Più particolarmente, in data 2 dicembre 2020 il Tribunale amministrativo federale austriaco ha annullato la sanzione pari a circa 18 milioni di euro inflitta alla Österreichische Post da parte dell’autorità per la protezione dei dati, per aver violato il GDPR elaborando i dati dei suoi clienti al fine di determinarne la loro presunta affinità politica.

Secondo il Tribunale, tuttavia, l’autorità non era riuscita a fornire, come richiesto da una recente legge nazionale austriaca, il nominativo della persona fisica a cui imputare la violazione del GDPR, non risultando pertanto in grado di identificare il soggetto che aveva deciso di svolgere le attività di trattamento non consentite.

In novembre 2020, il Tribunale amministrativo di Stoccolma ha ridotto da circa 7,3 milioni di euro a 5 milioni una sanzione inflitta da parte dell’autorità garante svedese contro Google per aver violato il diritto di oblio di un utente.

Nel febbraio 2021, il Tribunale regionale di Berlino aveva invalidato la multa pari a circa 14,5 milioni di euro inflitta dal Commissario per la protezione dei dati e della libertà di informazione contro la Deutsche Wohnen SE, per non aver predisposto misure volte a consentire la regolare cancellazione dei dati dei locatari che non erano più necessari.

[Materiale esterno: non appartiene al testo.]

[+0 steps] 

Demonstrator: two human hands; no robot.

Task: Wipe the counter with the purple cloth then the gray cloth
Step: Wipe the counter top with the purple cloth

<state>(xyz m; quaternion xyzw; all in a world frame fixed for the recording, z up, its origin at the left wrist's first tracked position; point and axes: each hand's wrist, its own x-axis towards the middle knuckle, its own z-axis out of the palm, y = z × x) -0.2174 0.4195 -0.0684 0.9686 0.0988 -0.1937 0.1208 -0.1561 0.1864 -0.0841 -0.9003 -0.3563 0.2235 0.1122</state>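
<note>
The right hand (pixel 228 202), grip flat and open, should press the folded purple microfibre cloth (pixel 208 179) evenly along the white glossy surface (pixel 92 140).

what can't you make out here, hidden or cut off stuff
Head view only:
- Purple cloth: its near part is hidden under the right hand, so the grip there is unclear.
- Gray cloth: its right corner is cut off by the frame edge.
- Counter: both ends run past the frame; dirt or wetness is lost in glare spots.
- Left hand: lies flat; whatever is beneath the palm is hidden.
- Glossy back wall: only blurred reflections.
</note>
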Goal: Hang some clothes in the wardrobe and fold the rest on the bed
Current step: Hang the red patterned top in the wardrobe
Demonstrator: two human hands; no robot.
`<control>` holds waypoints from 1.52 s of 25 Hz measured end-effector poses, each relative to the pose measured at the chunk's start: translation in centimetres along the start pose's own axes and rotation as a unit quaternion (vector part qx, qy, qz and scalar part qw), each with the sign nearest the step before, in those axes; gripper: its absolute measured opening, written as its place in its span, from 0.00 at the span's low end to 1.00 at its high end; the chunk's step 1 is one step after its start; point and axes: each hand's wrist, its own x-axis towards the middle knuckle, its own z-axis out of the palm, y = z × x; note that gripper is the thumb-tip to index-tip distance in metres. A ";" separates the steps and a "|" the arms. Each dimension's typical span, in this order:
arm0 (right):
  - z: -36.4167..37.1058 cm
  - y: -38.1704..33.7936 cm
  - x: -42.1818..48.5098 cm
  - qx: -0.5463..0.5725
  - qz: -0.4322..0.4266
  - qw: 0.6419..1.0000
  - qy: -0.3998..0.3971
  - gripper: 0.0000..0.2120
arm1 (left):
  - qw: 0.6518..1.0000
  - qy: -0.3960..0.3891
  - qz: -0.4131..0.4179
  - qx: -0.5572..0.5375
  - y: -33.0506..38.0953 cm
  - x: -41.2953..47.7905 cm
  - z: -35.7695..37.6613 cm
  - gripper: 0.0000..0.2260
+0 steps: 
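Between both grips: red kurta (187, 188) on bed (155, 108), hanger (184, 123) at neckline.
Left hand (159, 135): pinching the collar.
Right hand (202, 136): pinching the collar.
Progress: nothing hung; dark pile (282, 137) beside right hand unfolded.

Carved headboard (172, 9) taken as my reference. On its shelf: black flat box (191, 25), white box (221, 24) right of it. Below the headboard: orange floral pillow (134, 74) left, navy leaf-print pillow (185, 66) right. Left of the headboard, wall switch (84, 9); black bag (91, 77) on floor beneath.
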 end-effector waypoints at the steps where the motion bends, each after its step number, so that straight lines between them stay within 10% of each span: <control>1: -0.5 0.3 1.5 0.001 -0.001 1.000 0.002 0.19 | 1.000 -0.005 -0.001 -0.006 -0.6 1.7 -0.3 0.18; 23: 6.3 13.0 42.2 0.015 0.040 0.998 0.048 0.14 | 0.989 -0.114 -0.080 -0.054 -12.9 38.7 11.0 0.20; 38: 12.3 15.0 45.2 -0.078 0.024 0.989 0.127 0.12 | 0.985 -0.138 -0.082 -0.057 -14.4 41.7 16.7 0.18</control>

Secondo il Tribunale, infatti, il Commissario non aveva sufficientemente specificato gli atti della società che avevano comportato la violazione del GDPR. Già nel novembre del 2020, il Tribunale Regionale di Bonn aveva ridotto del 90% una pena pecunaria imposta a 1&1 in ragione di errori della valutazione della situazione nella determinazione dell’ammontare della sanzione.

Considerazioni conclusive

Peraltro, questa nuova tendenza nel senso dell’annullamento o della riduzione delle sanzioni comminate alle imprese per le violazioni del GDPR crea grande incertezza giuridica e rischia di aggravare ulteriormente il problema della mancanza di risorse delle autorità nazionali di protezione dei dati per adempiere ai propri compiti.

Da un lato, al fine di garantire il pieno rispetto del GDPR, infatti, queste ultime potrebbero essere costrette ad impugnare le decisioni di primo grado, e, dall’altro, le imprese sono incoraggiate a fare ricorso più spesso contro i provvedimenti sanzionatori delle autorità, il tutto con ulteriori costi, tanto finanziari quanto di personale, così alimentando un circolo vizioso.

Un intervento dei Governi nazionali sarebbe pertanto auspicabile al fine di evitare che il GDPR perda di credibilità: infatti, se le autorità deputate a garantirne il rispetto non dispongono delle risorse necessarie, difficilmente i cittadini possano riporre in loro fiducia per una tutela efficace dei loro dati personali.

Non ultimo, un dispiegamento maggiore di risorse potrebbe scongiurare l’avvio di procedure di infrazione da parte della Commissione nei confronti degli Stati membri per la violazione degli obblighi derivanti dall’articolo 52 del GDPR ed in particolare il comma 4: “Ogni Stato membro provvede affinché ogni autorità di controllo sia dotata delle risorse umane, tecniche e finanziarie, dei locali e delle infrastrutture necessari per l’effettivo adempimento dei suoi compiti e l’esercizio dei propri poteri, compresi quelli nell’ambito dell’assistenza reciproca, della cooperazione e della partecipazione al comitato”.